People v. Geanakopoulos, 84.

Decision Date05 April 1948
Docket NumberNo. 84.,84.
PartiesPEOPLE v. GEANAKOPOULOS.
CourtMichigan Supreme Court

OPINION TEXT STARTS HERE

Appeal from Circuit Court, St. Clair County; Shirley Stewart, judge.

George Geanakopoulos was convicted of statutory rape and he appeals.

Affirmed.

Before the Entire Bench, except DETHMERS, J.

Eugene F. Black, Atty. Gen. of Michigan, and Edmund E. Shepherd, Sol. Gen., of Lansing, Reg. S. Atkins, Pros. Atty. for St. Clair County, of Port Huron, for the People.

Arthur J. Mann, Louis J. Colombo and Anthony A. Vermeulen, all of Detroit, for defendant-appellant.

NORTH, Justice.

George Geanakopoulos, having been convicted on trial by jury of statutory rape and sentenced, has appealed. The offense is charged to have been committed March 3, 1943, on one Katherine Bokach, who became 16 years of age March 20, 1943. Through Mrs. Geanakopoulos, Katherine, about the middle of February 1943, was employed to work in a Port Huron restaurant which was owned and operated by George Geanakopoulos. Incident to her employment it was arranged that Katherine should have an upstair room at the Geanakopoulos home in Port Huron. Her hours of employment were from midnight to 8:00 a.m.

According to Katherine's testimony, as she came down the stairs in the Geanakopoulos household shortly before midnight, March 3, 1943, on her way to her work, the defendant who was in the hallway, took hold of Katherine's arm and ‘pulled’ her to the adjoining sitting room. That he kissed her several times, and then took her by the arm into his bedroom which was ‘next to this sitting room’, and there had sexual intercourse with her.

In his testimony the defendant denied having had sexual intercourse with Katherine or that he was present in the Geanakopoulos home at the time of the alleged offense. He sought to prove a defense in the nature of an alibi by witnesses who testified that at the time of the alleged offense he was at his restaurant. He also presented character witnesses who testified in his behalf.

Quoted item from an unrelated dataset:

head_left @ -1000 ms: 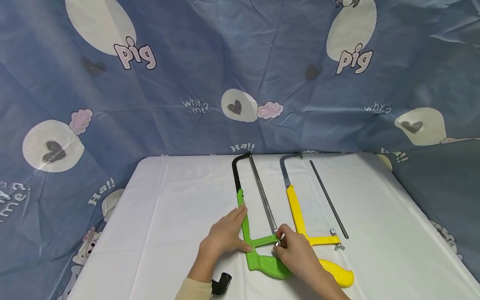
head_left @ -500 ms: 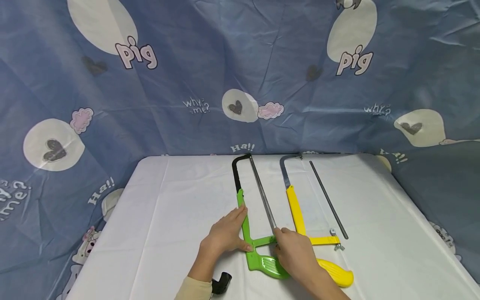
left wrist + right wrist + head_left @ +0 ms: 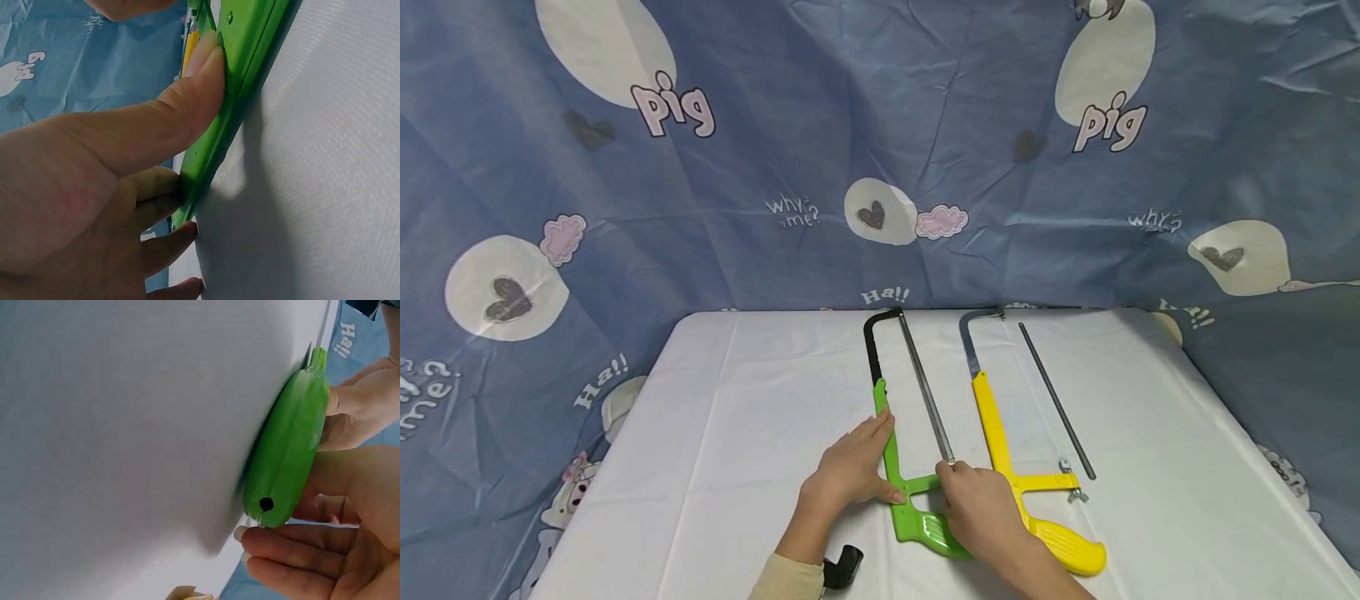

Without the matter having been previously in any way referred to at the trial, the attorney who then represented defendant, on cross examination of Katherine had her testify in response to his questions that on a later date (March 27, 1943) than the offense charged and shortly after Katherine became 16 years of age, she had sexual intercourse with defendant in her upstair room at the Geanakopoulos home. The attorneys representing defendant on this appeal now assert that the admission of the testimony as to subsequent sexual relations constituted error, and also that the trial judge was in error in charging the jury that the only use the jury could make of the testimony relating to subsequent relations would be in passing upon ‘the credibility of either of the two witnesses', meaning Katherine and defendant. There is no merit to either of these alleged grounds of error. The record clearly discloses that attorney Mann, defendant's trial counsel, even after the court had called to his attention that the testimony of subsequent acts was at least of doubtful admissibility, insisted it was admissible as bearing upon credibility. In defendant's brief his counsel now say: ‘The testimony of the incidents of March 27, 1943, was not admissible for any purpose, and the trial court should have charged the jury not to consider it for any purpose whatsoever.’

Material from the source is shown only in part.